Então caso haja uma análise que o “lulismo” (petista) não tem mais força para seguir, é totalmente possível que o PT construa, com sua base, que é inegavelmente grande, uma nova força política, com novas ideias, etc. Assim como o próprio PSDB, caso seja constatado o mesmo, também pode fazer. E é, inclusive por serem partidos grandes, com maior número de adeptos, correntes, ideias e até força de “negociação”, mais seguro esses partidos fazerem um possível processo de mudança do que centralizar isso em uma figura sebastiânica (já tivemos o péssimo exemplo de Collor em nossa história). “Ah mas o PT e o PSDB já estão viciados nesse modelo (de coalizão) podre”, acho um discurso simplista, mas, ok. Voltando ao que falei antes, se o PT e o PSDB estão “viciados” o que comprovaria que outros não ficariam? Ao meu ver, caso haja um problema, ele está no sistema (bloco hegemônico), a simples troca de atores não mudaria muita coisa no jogo, talvez ao contrário, numa nação com "apenas" 25 anos de uma combalida democracia, que ainda não definiu se reeleição é positivo ou não, qualquer ruptura drástica (mais à esquerda ou à direita) só levaria a uma reação igual ou mais forte (sim, é a terceira lei de Newton aplicada a política).

O discurso pode parecer um pouco pessimista, e de certa forma é, porque não acredito em revoluções (positivas) a curto prazo em um sistema ainda jovem (e frágil).

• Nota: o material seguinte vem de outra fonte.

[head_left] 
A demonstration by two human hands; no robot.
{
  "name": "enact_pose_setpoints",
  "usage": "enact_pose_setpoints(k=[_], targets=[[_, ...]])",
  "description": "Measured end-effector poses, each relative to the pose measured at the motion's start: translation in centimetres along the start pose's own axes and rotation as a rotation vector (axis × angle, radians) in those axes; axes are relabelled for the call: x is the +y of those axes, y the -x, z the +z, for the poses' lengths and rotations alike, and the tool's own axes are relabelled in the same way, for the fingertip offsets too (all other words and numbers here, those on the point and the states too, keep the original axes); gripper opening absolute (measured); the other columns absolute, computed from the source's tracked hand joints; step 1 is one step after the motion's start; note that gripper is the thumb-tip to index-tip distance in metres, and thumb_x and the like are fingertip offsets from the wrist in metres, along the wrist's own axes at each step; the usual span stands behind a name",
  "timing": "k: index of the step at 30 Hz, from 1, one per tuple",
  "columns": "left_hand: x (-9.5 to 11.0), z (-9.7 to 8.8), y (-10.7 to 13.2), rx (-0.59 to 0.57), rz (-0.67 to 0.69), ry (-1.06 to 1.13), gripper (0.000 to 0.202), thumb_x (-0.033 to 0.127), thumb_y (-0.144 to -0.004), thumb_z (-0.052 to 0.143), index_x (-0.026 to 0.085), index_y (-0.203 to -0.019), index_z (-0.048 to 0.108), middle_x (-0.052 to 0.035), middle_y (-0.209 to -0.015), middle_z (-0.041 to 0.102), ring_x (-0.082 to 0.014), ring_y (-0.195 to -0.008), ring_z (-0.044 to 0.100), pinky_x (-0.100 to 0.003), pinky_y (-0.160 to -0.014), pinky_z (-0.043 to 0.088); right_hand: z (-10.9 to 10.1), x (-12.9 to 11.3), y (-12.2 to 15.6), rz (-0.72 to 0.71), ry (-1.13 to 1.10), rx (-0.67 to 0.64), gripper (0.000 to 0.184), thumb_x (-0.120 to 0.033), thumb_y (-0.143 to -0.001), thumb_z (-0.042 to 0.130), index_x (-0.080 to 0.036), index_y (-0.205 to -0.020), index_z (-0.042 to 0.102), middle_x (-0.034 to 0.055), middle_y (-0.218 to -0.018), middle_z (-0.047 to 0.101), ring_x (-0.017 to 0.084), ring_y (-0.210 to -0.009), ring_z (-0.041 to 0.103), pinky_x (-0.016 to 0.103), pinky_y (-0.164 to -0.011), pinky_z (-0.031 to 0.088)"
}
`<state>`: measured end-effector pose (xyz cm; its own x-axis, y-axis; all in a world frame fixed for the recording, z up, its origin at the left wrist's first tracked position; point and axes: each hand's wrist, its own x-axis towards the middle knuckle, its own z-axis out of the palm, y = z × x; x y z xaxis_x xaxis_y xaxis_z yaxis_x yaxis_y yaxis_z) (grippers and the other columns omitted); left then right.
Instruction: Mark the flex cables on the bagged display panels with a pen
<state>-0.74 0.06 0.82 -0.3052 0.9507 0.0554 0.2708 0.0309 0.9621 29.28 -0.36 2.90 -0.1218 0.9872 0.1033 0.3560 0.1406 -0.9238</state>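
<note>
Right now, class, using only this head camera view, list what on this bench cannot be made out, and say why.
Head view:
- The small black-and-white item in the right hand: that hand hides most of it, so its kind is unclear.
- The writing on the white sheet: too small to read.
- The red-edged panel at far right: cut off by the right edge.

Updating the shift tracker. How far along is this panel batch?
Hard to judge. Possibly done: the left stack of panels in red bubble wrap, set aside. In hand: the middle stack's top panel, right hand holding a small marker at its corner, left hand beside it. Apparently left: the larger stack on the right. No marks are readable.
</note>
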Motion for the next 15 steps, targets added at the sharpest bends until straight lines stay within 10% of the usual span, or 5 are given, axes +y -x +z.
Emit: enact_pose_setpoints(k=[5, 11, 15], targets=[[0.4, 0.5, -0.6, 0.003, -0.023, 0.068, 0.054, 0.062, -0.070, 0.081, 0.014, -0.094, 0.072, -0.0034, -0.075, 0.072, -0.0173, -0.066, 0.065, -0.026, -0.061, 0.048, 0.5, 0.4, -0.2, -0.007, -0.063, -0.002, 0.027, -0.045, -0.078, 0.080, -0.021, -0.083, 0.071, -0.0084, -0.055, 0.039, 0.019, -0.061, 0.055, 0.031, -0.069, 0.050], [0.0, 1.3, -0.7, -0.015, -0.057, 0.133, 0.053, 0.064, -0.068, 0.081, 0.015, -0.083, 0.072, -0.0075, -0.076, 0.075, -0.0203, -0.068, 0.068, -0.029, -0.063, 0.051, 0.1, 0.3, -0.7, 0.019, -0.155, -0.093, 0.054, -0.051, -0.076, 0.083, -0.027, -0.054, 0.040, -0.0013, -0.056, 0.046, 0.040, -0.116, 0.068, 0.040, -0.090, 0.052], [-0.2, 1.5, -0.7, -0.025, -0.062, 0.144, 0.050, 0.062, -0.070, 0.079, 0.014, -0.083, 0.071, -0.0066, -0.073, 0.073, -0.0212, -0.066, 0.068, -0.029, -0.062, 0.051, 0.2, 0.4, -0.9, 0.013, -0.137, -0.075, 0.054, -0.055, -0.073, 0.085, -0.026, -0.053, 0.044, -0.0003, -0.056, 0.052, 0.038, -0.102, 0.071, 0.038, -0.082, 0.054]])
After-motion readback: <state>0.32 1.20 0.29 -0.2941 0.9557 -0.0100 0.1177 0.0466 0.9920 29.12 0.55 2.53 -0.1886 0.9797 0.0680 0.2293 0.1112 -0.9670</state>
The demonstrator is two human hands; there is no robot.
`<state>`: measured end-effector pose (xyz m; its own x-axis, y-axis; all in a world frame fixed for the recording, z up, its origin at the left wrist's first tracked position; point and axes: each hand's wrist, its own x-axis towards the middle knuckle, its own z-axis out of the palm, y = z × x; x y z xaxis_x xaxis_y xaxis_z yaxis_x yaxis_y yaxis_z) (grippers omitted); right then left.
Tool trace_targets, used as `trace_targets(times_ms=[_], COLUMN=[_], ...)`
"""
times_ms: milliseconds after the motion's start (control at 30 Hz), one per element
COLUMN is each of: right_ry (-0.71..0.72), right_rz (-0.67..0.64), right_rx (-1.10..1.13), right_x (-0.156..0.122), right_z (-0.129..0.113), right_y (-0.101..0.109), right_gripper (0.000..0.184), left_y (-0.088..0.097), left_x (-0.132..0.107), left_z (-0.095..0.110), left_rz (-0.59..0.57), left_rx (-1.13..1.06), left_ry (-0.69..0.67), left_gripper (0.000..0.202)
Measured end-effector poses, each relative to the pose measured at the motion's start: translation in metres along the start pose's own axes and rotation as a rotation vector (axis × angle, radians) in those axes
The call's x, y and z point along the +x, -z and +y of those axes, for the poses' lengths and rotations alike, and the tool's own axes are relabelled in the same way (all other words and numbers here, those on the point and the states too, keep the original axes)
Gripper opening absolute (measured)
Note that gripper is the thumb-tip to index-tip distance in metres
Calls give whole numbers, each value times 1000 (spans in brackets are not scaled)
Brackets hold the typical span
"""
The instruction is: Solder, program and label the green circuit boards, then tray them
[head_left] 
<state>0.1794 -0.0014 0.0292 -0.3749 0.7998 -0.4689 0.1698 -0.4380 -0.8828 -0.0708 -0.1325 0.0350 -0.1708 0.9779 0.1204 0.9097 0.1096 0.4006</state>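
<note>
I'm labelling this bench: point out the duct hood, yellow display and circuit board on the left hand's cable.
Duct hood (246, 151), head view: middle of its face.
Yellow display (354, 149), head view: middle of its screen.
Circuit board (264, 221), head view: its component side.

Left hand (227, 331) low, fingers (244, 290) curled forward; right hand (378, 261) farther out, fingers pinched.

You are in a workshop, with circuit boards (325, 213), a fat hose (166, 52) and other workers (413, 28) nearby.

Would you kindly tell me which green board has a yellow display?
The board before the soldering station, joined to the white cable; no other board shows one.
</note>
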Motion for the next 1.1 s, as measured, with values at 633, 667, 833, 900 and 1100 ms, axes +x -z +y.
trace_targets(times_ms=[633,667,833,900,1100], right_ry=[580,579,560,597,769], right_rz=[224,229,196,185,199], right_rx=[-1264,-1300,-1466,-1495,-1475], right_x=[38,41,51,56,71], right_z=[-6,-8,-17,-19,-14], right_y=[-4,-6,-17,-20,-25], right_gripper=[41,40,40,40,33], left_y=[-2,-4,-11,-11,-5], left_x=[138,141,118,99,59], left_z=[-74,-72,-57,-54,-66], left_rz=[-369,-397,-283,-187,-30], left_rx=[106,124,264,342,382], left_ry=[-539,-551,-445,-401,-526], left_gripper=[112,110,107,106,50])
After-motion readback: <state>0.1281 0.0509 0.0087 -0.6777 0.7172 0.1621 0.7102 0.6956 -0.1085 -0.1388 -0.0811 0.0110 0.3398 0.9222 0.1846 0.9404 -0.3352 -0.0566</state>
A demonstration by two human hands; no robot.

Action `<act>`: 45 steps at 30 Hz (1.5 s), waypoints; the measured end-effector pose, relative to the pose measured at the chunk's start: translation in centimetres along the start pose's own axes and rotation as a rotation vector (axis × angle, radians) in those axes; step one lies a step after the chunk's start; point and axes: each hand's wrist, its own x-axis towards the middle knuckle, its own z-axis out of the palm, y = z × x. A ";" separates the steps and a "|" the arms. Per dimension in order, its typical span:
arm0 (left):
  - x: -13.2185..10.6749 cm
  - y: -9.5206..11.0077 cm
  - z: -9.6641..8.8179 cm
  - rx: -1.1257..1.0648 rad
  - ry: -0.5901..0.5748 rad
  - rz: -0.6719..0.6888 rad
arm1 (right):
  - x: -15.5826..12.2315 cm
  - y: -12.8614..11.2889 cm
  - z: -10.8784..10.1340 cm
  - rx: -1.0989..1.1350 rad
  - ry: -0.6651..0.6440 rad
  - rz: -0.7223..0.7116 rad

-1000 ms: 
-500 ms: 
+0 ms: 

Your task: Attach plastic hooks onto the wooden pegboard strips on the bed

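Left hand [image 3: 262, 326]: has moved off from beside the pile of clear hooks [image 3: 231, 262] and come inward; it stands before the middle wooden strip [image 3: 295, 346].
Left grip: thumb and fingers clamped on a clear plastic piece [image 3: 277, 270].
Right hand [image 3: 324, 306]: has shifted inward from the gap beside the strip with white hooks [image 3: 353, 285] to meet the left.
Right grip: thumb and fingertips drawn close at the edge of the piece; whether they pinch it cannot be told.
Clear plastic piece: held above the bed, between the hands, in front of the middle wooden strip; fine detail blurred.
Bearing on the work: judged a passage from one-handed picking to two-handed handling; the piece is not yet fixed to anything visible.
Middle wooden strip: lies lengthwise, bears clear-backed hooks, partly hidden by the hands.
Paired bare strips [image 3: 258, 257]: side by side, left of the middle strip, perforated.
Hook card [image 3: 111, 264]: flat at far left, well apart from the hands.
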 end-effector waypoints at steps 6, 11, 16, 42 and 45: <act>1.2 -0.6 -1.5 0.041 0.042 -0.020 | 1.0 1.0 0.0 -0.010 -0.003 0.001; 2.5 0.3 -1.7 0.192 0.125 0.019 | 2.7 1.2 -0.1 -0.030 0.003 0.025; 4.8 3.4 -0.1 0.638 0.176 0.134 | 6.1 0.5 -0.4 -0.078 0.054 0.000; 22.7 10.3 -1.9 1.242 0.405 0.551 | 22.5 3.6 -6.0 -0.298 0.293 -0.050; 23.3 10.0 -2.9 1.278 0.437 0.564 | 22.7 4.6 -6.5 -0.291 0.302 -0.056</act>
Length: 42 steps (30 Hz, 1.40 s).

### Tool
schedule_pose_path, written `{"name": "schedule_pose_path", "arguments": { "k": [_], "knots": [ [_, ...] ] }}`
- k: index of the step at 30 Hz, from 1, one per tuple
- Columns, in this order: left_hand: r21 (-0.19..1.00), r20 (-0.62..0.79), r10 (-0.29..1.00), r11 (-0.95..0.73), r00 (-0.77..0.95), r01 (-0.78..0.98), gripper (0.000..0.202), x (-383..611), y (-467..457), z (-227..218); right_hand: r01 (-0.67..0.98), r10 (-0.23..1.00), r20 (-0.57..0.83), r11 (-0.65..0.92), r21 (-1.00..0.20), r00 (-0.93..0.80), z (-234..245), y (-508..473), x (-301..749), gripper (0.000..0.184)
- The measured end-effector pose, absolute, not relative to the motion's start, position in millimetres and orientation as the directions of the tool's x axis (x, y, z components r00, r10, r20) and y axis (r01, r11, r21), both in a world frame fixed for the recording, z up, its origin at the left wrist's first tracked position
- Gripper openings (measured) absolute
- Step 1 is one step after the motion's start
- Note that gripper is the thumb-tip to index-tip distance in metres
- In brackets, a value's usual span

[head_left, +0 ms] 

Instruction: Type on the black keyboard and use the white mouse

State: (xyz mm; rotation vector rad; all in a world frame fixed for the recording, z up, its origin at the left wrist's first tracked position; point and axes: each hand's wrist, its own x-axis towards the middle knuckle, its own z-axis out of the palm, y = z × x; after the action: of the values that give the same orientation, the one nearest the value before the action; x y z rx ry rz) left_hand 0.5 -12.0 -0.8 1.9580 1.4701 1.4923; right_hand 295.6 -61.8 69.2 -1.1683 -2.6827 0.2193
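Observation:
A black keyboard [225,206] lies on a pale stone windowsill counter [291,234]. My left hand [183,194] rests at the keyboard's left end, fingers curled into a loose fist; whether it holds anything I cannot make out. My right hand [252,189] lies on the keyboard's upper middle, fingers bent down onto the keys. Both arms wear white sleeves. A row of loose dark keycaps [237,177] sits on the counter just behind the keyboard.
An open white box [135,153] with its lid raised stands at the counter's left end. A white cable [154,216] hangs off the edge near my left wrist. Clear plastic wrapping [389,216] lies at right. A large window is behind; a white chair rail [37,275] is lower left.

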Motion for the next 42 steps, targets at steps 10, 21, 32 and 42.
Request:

No entanto, isso não quer dizer que não poderíamos ter uma liderança positiva (e propositiva) em outros partidos, de forma alguma sou determinista ou reduzo o discurso a “deixa assim que ta bom”. Porém, afirmar que o fim dessa suposta polarização é o “caminho”, é nada mais que um sebastianismo partidário que, pelos motivos expostos, apenas atrapalha e confunde.